TASK DIRECTIONS -
The expected result is the full listing, retyped exactly, without a single picture.

SOURCE DATA -
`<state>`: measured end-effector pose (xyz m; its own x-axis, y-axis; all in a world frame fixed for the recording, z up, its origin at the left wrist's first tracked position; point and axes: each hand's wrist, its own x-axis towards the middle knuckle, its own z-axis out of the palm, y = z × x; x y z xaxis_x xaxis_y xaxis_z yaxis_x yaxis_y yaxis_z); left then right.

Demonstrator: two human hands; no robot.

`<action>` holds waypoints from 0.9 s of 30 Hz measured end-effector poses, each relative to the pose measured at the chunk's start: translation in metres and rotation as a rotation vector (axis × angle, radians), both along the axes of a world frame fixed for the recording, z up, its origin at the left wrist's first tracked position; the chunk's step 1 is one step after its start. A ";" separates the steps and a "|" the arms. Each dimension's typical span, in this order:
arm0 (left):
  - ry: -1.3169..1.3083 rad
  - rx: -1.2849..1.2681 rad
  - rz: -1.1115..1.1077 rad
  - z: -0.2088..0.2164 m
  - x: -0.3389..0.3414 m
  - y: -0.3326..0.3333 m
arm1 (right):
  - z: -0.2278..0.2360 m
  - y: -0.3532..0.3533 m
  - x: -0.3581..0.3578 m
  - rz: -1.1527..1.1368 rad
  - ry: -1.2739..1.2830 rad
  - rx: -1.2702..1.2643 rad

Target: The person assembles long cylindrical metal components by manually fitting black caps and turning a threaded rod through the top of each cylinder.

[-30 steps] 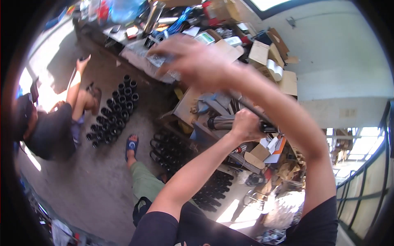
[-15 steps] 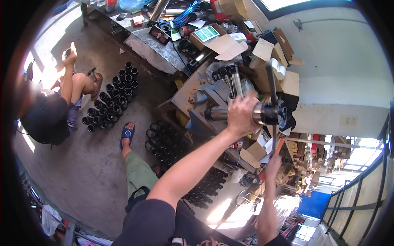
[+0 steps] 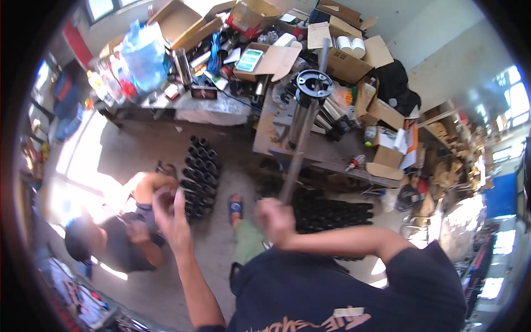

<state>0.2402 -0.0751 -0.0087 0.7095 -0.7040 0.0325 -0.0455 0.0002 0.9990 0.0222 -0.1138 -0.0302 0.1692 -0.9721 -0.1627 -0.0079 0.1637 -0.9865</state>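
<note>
Wrapped round the bar [image 3: 299, 155], the right hand [image 3: 275, 222] sits far from the ring [image 3: 302, 84], likely for leverage; the left hand [image 3: 174, 224] is spread.

Far table [image 3: 224, 105] cluttered: translucent blue jug [image 3: 145, 58] toward left end, blue cable bundle [image 3: 214, 54], dark device [image 3: 203, 92] near front edge. Farther right, two white rolls [image 3: 358, 47] at mouth of open cardboard box [image 3: 347, 67]; dark fabric [image 3: 396, 86] beside it. Blue panel [image 3: 500, 195] at far right.
</note>
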 end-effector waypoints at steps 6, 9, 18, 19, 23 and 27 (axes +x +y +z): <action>-0.851 0.062 0.097 -0.015 -0.007 -0.060 | -0.046 -0.087 0.198 -0.214 0.099 -0.109; -0.833 0.087 0.073 -0.066 0.016 -0.072 | 0.002 -0.091 0.124 -0.105 0.124 -0.126; -1.125 0.452 -0.053 0.067 -0.103 -0.148 | 0.153 -0.394 -0.199 0.103 1.581 -1.137; -1.192 0.587 -0.144 0.078 -0.108 -0.174 | 0.148 -0.439 -0.238 0.207 1.644 -1.068; -1.213 0.773 -0.206 0.110 -0.125 -0.198 | 0.116 -0.450 -0.254 0.048 1.489 -1.075; -1.436 0.657 -0.022 0.099 -0.079 -0.199 | 0.082 -0.424 -0.223 -0.166 1.323 -1.209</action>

ANSWER BOX -
`<state>`: measured end-effector pose (xyz m; its own x-axis, y-axis; all in a world frame fixed for the recording, z up, its origin at the left wrist's first tracked position; point and axes: each hand's wrist, its own x-axis towards the middle knuckle, its own z-axis out of the palm, y = z × x; x y z xaxis_x xaxis_y xaxis_z yaxis_x yaxis_y yaxis_z); left then right.

Demonstrator: two human hands; no robot.

`<action>` holds waypoints from 0.9 s of 30 Hz measured end-effector poses, each relative to the pose measured at the chunk's start: translation in metres and rotation as a rotation vector (axis × angle, radians), both along the axes of a world frame fixed for the recording, z up, its origin at the left wrist's first tracked position; the chunk's step 1 is one step after its start. A ";" separates the steps and a "|" the arms. Each dimension's typical span, in this order:
arm0 (left):
  - ry: -1.3169..1.3083 rad
  - rx: -1.2849..1.2681 rad
  - rz: -1.1115..1.1077 rad
  - z: -0.2088..0.2164 m
  - x: -0.3389..0.3414 m
  - y: -0.3326..0.3333 m
arm1 (right):
  - z: -0.2278..0.2360 m
  - y: -0.3532..0.3533 m
  - x: -0.3581..0.3578 m
  - rz: -1.1527..1.1368 rad
  - ry: -1.2739..1.2830 rad
  - rx: -1.2702..1.2643 rad

Target: The person assembles long cylindrical metal components by manually fitting black caps and turning a threaded rod through the top of each cylinder.

[-30 steps] 
[-15 steps] 
[+0 steps] 

<state>0.2402 -0.0751 -0.0087 0.7095 -0.7040 0.0325 -0.0455 0.0002 0.9990 0.0222 -0.1138 -0.0302 0.1692 -0.9721 -0.1627 -0.0079 0.1637 -0.9865</state>
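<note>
Wrapped round the bar [image 3: 299, 155], the right hand [image 3: 275, 222] sits far from the ring [image 3: 302, 84], likely for leverage; the left hand [image 3: 174, 224] is spread.

Far table [image 3: 224, 105] cluttered: translucent blue jug [image 3: 145, 58] toward left end, blue cable bundle [image 3: 214, 54], dark device [image 3: 203, 92] near front edge. Farther right, two white rolls [image 3: 358, 47] at mouth of open cardboard box [image 3: 347, 67]; dark fabric [image 3: 396, 86] beside it. Blue panel [image 3: 500, 195] at far right.
</note>
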 end-effector waypoints at steps 6, 9, 18, 19, 23 and 27 (axes +x +y +z): <action>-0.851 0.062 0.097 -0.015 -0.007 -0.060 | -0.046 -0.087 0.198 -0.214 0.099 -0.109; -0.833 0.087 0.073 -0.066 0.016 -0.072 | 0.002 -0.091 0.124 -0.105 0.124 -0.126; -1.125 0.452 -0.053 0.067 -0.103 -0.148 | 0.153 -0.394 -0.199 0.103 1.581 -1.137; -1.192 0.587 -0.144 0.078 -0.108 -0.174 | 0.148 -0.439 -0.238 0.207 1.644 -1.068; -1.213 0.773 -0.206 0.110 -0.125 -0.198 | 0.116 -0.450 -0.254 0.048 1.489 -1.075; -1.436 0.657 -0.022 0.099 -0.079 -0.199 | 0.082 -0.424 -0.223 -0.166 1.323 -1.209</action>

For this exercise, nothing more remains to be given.